WHAT IS REQUIRED
Only the lines from the beginning of the material below through the line with "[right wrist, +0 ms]" should be retyped exactly, and pictures are to be skipped.

DATA SEGMENT
========
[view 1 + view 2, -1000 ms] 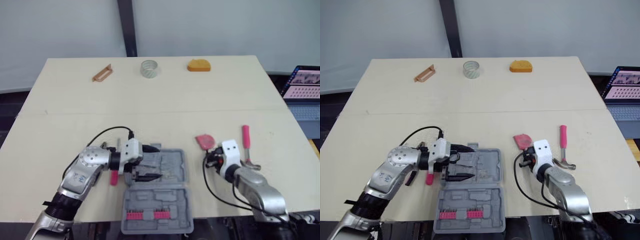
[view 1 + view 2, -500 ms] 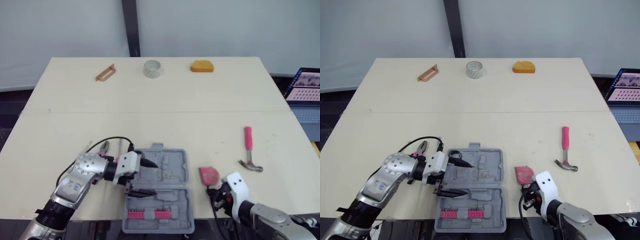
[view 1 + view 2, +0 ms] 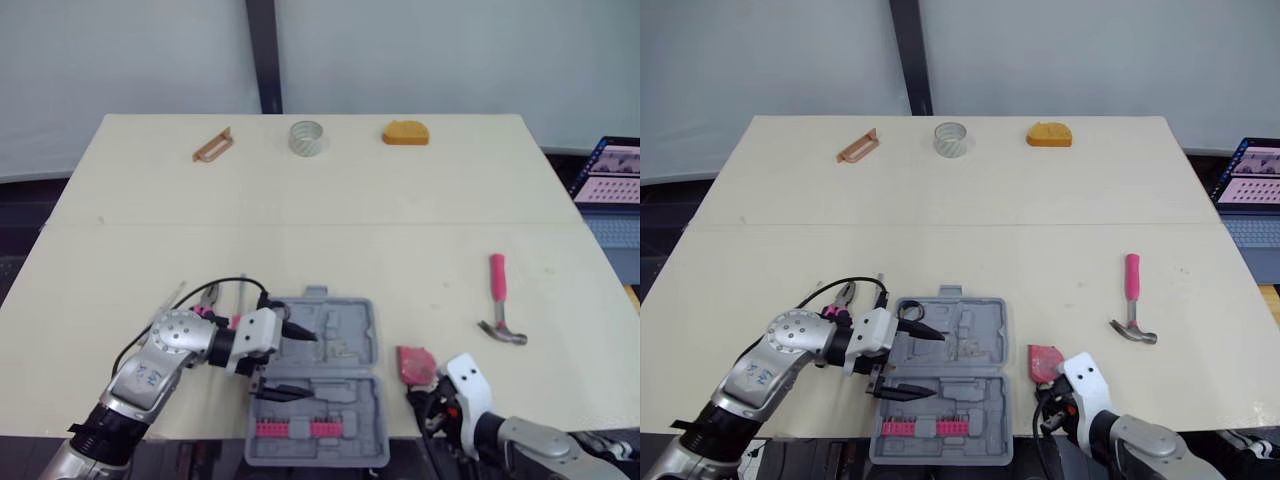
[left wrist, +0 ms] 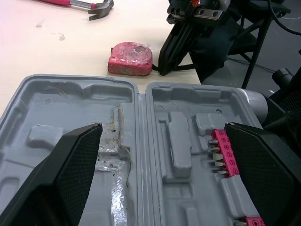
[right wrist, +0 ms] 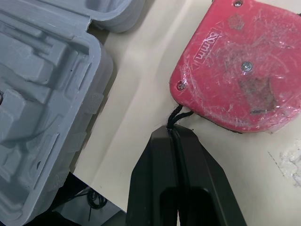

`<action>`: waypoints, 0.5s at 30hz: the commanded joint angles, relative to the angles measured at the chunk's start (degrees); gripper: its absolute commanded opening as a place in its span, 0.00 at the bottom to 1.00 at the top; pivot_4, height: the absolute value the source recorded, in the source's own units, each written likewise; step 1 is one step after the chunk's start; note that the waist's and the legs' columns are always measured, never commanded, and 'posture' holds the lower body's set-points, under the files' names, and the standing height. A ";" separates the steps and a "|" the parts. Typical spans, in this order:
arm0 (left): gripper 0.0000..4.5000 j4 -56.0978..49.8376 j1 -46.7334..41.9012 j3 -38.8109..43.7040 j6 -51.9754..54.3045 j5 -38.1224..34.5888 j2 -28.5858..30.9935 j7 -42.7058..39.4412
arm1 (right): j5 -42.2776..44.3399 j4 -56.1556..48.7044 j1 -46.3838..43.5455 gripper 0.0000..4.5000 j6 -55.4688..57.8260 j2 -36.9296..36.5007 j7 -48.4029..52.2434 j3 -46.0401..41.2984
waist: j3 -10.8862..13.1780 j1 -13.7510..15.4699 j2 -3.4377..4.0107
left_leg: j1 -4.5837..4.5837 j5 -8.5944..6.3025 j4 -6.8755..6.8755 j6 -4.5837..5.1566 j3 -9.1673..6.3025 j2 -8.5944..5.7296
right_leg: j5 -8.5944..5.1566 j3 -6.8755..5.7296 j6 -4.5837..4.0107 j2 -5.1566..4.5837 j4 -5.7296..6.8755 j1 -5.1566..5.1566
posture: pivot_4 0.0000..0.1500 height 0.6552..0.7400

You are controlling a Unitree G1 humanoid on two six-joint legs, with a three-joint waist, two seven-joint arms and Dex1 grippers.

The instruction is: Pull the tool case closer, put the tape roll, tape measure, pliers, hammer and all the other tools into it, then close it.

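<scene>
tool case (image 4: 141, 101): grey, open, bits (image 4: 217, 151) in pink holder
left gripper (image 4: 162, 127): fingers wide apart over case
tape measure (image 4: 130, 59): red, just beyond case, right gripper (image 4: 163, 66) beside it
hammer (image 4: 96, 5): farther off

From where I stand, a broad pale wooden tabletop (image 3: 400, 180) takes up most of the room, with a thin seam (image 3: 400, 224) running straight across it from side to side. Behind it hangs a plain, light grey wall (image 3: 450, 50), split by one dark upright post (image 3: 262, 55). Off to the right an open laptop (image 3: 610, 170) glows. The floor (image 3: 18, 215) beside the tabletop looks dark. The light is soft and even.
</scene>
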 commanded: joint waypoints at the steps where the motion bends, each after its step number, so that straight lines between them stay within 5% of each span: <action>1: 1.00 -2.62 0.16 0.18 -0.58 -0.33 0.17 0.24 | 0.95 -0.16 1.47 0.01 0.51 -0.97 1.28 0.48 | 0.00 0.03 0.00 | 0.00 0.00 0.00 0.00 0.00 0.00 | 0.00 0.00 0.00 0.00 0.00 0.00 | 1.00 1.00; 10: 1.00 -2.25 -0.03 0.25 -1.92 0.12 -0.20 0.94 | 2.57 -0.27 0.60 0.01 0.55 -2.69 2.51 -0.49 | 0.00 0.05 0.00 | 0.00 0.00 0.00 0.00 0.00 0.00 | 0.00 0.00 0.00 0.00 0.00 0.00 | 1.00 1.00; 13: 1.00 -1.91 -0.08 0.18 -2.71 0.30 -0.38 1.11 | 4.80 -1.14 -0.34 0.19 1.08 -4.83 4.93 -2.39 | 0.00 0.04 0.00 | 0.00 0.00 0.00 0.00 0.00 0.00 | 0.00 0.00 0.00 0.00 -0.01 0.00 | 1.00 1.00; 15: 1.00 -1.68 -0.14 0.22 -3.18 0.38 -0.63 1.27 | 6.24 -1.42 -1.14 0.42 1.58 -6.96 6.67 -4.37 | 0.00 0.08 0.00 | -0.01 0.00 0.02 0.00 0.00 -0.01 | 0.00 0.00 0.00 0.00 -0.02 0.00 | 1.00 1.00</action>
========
EXERCISE OUTPUT
[view 1 + view 2, -1000 ms] 
[view 1 + view 2, -500 ms] 
[view 1 + view 2, +0 ms] 
[left wrist, +0 ms] 
[right wrist, +0 ms] 

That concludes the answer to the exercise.